Ineko Sata (佐多 稲子, Sata Ineko), also Ineko Kubokawa (窪川稲子, Kubokawa Ineko), born Ine Sata (佐田 イネ, Sata Ine), was a Japanese writer closely connected to the Proletarian Literature Movement. An advocate of women's rights, she has also repeatedly been linked to the feminist movement.

==Biography==
===Early life and career===
Born in Nagasaki to young, unmarried parents (her father was 18, her mother 15), the family moved to Tokyo while she was still a child. Her first job was in a caramel factory, but she later went on to work in restaurants where she befriended several writers, including Ryūnosuke Akutagawa.
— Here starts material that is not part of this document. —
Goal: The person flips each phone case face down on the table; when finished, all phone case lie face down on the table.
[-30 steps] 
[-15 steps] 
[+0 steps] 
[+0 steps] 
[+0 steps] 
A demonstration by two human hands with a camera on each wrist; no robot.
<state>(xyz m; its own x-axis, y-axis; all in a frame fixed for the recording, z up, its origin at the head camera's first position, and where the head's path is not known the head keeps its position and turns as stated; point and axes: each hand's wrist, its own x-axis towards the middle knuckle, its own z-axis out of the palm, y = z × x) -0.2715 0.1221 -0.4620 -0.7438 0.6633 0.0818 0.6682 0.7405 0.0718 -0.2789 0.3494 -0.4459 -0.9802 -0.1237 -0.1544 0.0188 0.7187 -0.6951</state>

In 1922, her poems were published for the first time in the magazine Shi to jinsei ("Poetry and life").

Working at the Koroku café-bar in Hongo near Tokyo University, she met Shigeharu Nakano, who would remain a lifelong friend. Along with left-wing writers Tatsuo Hori and Tsurujirō Kubokawa, Nakano ran the progressive literary magazine Roba ("Donkey"). Nakano urged Sata to write her first short story, Kyarameru kōjō kara ("From the Caramel Factory"), which was based on her own experiences and published in 1928. Taking her second husband Tsurujirō Kubokawa's (Note: After a brief first marriage, Sata married Kubokawa in 1926 or 1929, depending on the source. Already in 1928, her short story Kanojora nokaiwa was published in Senki magazine under the name Kubokawa Ineko.) family name and slightly modifying her first name, she published her work as Ineko Kubokawa until around 1940.

While praised by writers like Yasunari Kawabata for drawing on modernist literary techniques, Sata became increasing involved in issues related to workers and the labor movement. In 1929, she spoke out against the treatment of women workers in cigarette factories. In 1931, she defended the striking workers of the Tokyo Muslin Factory. As a member of the Proletarian Literature Movement, she wrote a series of stories about the lives of ordinary working men and women. These included Kyosei kikoku ("Compulsory Extradition"), about the rights of migrant Korean workers, and Tears of a Factory Girl in the Union Leadership (Kanbu joko no namida), both published in 1931.

In 1932, she joined the outlawed Japan Communist Party (JCP). She became close to JCP leaders Kenji Miyamoto and Takiji Kobayashi, the former imprisoned until 1945, the latter tortured to death by police in 1933. Sata's strong opinions were also often at odds with the official Communist Party platform. In 1935, she was arrested for anti-war activism and spent two months in jail. This experience is described in part in her 1936–38 novel Crimson (Kurenai), a fictionalised account of her marriage and the struggles of being a mother, wife and professional writer.

By 1940, Sata, like Fumiko Hayashi, eventually collaborated with the authorities, publishing both diaries of her travels in Korea and Manchuria and "home front" stories in support of the Japanese war effort, for which she later faced criticism by former associates.

===Later career===
In 1945, with the end of the Pacific War, she divorced her husband Kubokawa. In 1946, she rejoined the JCP, although, as before, she often voiced vehement criticism of the party. Also in 1946, she was one of the founding members of the Women's Democratic Club, along socialist politician Shizue Katō and intellectuals like Setsuko Hani and Yuriko Miyamoto. Her wartime experiences were the subject of Watashi no Tōkyō chizu ("My Tokyo Map"), which was written between 1946 and 1948. 1953 saw the first post-war reprint of Crimson, which was received favourably by critics. In 1954, she wrote Kikai no naka no seishun ("Youth among the Machines"). The first collection of her works was issued in 15 volumes in 1958–59. She would write Onna no yado ("Women's Lodgings") in 1963 and Omoki nagare ni ("On a Heavy Tide") in 1968–69.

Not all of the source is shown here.